I messed around with doing a redirect on the proxy server, but it didn’t work as I expected so I just put the redirect from 80->443 on the named virtual host web server itself and that (seemed) to work.

The part which I couldn’t make work is the virtual directory backend host as I mentioned above. I’ve never setup a CA before and was hoping to avoid that - it’s really only three servers (at this time), plus some test/dev stuff. I’ve also never used Nginx.

Well, I guess it’s not really internal traffic, sorry, as that virtual subdirectory presents an app that the user is directly exposed to.

The problem is the way it’s laid out now, with one server being the domain landing and another server being several, but not all, subdirectories of that parent domain.

EG this:
https://www.mysite.com/ is one server
http://www.mysite.com/app1 is a different server
http://www.mysite.com/app2 is a different server

I suppose I could change the configuration something like this would work:
https://www.mysite.com/ is one server
https://app1.mysite.com/ is a different server
https://app2.mysite.com/ is a different server

Then letsencrypt would validate because it would be able to correlate DNS name with a discrete server… it can’t do that as far as I can figure out with my layout.

But I don’t have a whole slew of static IPs and it works just fine w/o SSL. I just don’t have a lot of experience setting this up.

I also have some contractors logging in remotely and I just feel I need to lock this stuff down a bit more so nothing nefarious happens.

nginx can sequentially try the /.well-known/acme-challenge/ request against multiple upstream backends using the try_files directive, which could solve your immediate problem as best as I understand it.

I am not aware of anything in Apache httpd to match it.

I might be wrong pointing to this as the solution, it’s kinda hard to piece together how requests are being routed without seeing everything together.

Can you clarify this?
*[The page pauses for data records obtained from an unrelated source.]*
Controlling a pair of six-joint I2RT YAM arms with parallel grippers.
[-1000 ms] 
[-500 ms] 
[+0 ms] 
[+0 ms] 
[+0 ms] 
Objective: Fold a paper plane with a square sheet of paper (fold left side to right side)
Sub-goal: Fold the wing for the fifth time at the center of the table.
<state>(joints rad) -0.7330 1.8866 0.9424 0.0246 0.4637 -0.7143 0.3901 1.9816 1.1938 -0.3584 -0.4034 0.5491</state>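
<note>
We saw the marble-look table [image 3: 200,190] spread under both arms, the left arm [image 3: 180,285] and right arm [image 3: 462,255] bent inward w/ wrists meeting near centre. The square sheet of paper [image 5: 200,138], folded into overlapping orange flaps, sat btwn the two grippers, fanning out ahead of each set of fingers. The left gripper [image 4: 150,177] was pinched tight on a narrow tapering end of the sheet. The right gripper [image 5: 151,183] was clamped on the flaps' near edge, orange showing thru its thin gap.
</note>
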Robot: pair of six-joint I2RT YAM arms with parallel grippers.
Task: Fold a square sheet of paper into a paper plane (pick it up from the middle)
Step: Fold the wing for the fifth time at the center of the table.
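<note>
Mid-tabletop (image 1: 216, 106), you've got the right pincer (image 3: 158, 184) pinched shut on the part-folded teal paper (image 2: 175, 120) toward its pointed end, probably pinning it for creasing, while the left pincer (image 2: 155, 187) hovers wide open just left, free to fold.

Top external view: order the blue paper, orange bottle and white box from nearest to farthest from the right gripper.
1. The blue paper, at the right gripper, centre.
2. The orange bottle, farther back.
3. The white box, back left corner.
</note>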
Do any users directly connect to Server3 on these domains?

It is my understanding that all traffic goes through Server1, and that Server2 and Server3 are 'behind' it. If that is the case, the ProxyPass between Server1 and Server2/3 is "internal traffic".

If that is the case, unless you need the connection between Server1 and Server2/3 encrypted (the proxypass itself), you can just terminate the SSL on Proxy1 with your LetsEncrypt certificate and run app1 and app2 as http. The connection between Server1 and 2/3 will be HTTP, but the connection between the visitors and Server1 will be HTTPS and covered by your cert.

If you need to encrypt the internal segment between Server1 and 2/3, learning nginx is IMHO the best option - and not hard for this use case. In that use-case, you would generate a self-signed cert for Server2&3, then configure 2/3 to 'serve' it (via apache) and Server1 to accept it (via nginx). So Server1 would have the LetsEncrypt and self-signed certs, and Server2/3 would have only the self-signed cert.

If end-users can connect DIRECTLY to each server, not through the proxy, then you can just copy the SSL certificates from Server1 onto Server2 and Server3; or you could mount a filesystem directory on Server1 onto Server2 or Server3 and have them all read the same file - then just restart apache every night on a cronjob so it picks up the new certificate when changed.

What you have is a very common setup. What is complicating your process is you're trying to generate a cert on each machine.